Reviewers 2 and 3 have made additional suggestions and comments. Please, take them into account during the revision of your manuscript.
[# PeerJ Staff Note: It is PeerJ policy that additional references suggested during the peer-review process should only be included if the authors are in agreement that they are relevant and useful #]
Clear, fairly unambiguous, professional writing. I have made some suggestions for clearer reporting in the Materials and Methods. These are minor changes.
Again, clear, easy to follow. I like the scrutiny of the data in the discussion. Much more thorough treatment of the data on the whole this time.
Funny thing: I feel as though this revised version carries more weight, not just because of the "positive" results, but the falsified hypotheses as well. It now serves as a reference for just how complex the relationships between tooth characters, body size, and diet are. I have no major issues here.
Please see the attached PDF for all of my minor comments.
Much improved in my opinion. Thanks for trying to appeal to the "Meta-Analysis" concept. This is a very common type of study in (e.g.) ecology (not sure where PeerJ is getting the idea that it is strictly a biomedical article type), but that is a moot point at this stage. Everything is fairly clear in the manuscript.
All of my comments are minor, but I hope you take a look through the attached PDF and find them useful in clarifying a few key sections.

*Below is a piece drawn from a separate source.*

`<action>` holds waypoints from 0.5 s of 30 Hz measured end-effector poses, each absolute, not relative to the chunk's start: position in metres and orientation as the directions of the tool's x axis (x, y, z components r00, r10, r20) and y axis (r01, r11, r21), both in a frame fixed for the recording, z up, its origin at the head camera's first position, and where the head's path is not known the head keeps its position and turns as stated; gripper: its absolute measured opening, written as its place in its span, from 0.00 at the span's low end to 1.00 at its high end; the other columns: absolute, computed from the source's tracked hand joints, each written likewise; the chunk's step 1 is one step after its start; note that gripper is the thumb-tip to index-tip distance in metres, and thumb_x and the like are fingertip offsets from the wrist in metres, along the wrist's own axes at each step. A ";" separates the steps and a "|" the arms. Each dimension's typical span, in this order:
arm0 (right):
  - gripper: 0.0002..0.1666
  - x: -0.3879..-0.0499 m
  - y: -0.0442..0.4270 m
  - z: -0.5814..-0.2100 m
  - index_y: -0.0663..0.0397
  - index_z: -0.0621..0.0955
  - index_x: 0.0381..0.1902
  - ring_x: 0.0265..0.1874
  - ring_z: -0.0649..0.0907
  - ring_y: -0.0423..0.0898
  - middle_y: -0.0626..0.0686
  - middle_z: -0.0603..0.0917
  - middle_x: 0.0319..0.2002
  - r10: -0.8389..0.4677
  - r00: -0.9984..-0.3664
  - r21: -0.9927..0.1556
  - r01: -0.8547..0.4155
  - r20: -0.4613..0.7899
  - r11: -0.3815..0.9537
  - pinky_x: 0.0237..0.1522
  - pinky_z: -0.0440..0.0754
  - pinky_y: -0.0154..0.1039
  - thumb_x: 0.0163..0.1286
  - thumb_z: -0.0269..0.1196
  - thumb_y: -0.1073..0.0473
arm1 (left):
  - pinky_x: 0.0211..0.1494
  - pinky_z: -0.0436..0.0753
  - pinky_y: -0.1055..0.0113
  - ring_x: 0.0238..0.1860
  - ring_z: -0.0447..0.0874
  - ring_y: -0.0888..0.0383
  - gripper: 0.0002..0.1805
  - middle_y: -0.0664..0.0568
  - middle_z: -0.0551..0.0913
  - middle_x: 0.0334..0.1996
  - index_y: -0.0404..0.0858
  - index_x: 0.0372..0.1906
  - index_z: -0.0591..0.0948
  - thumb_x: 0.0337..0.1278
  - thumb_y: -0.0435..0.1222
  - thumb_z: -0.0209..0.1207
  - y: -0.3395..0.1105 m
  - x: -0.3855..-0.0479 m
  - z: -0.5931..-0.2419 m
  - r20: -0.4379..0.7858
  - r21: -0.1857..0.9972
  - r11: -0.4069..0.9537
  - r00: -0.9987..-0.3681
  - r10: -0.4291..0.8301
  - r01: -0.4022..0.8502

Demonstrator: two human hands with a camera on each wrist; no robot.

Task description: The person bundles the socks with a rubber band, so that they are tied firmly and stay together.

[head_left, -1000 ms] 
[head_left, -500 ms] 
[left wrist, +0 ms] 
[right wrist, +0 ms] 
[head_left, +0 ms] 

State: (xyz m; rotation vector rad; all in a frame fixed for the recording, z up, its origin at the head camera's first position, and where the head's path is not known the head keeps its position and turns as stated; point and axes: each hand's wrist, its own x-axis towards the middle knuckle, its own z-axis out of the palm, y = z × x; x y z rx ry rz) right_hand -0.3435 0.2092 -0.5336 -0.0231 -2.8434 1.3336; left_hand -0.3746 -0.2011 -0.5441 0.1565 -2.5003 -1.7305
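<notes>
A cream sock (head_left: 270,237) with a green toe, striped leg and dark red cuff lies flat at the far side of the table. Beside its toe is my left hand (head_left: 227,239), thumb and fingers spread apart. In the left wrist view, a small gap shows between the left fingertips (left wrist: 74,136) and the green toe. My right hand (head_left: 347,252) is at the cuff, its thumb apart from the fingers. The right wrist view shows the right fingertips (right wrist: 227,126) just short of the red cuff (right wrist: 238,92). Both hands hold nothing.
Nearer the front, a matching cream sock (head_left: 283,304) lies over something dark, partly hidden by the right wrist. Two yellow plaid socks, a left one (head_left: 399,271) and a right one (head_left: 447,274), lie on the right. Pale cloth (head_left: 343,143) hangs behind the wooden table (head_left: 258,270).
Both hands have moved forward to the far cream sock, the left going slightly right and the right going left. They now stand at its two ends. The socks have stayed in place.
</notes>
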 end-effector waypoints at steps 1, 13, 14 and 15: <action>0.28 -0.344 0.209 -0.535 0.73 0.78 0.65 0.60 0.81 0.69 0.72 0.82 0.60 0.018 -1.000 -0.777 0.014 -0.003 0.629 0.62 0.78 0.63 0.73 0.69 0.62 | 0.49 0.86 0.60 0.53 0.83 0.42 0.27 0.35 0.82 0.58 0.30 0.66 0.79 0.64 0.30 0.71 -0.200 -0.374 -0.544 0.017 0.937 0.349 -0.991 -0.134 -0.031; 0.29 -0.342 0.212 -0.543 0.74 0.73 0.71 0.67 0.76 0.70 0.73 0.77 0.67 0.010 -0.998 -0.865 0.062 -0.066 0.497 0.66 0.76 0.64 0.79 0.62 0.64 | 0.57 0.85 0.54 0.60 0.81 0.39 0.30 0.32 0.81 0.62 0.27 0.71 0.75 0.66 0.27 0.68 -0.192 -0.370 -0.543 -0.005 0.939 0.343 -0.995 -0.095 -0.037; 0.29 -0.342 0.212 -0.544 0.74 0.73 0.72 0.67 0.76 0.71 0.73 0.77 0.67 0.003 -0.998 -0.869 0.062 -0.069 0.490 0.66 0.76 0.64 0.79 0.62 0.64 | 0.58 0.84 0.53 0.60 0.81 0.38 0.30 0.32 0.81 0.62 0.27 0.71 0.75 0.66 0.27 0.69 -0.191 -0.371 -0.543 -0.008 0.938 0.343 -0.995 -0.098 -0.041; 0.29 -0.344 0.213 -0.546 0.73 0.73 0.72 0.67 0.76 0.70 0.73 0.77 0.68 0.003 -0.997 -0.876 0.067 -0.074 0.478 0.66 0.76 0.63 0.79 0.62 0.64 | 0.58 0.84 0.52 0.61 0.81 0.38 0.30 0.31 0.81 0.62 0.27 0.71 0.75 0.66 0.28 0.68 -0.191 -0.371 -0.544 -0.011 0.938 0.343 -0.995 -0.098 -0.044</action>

This paper is clear and well-written. There are a few references that could be added, see below.
Methods are appropriate for this study.
All data are provided, conclusions are well-stated.
This paper is a well-written discussion of the possible functional origins of acrodonty. All previous reviewer comments have been addressed. I had a few ideas and comments while reading the manuscript, listed by PDF line numbers.
Line 40: add reference to Salomies et al., 2019 for development of acrodont dentitions.
Line 45: I think it is known that anchoring the teeth does not inhibit tooth replacement. This is discussed in Haridy (2018). The teeth become anchored after tooth replacement stops. This is also evident in the developmental evidence, where the tissues that make teeth stop making teeth, then the bone develops (Buchtova et al., 2013, Dosedelova et al., 2016, Handrigan and Richman 2010, Salomies et al., 2019).
Line 85: Preuschoft 1991 is a good reference here, since they actually test the function of plicidentine. Also see discussion in Brink et al., 2014.
Line 204: The evolution of the periodontal ligament is also associated with a decrease in tooth replacement rates in the mammalian lineage (see discussion in LeBlanc et al., 2018).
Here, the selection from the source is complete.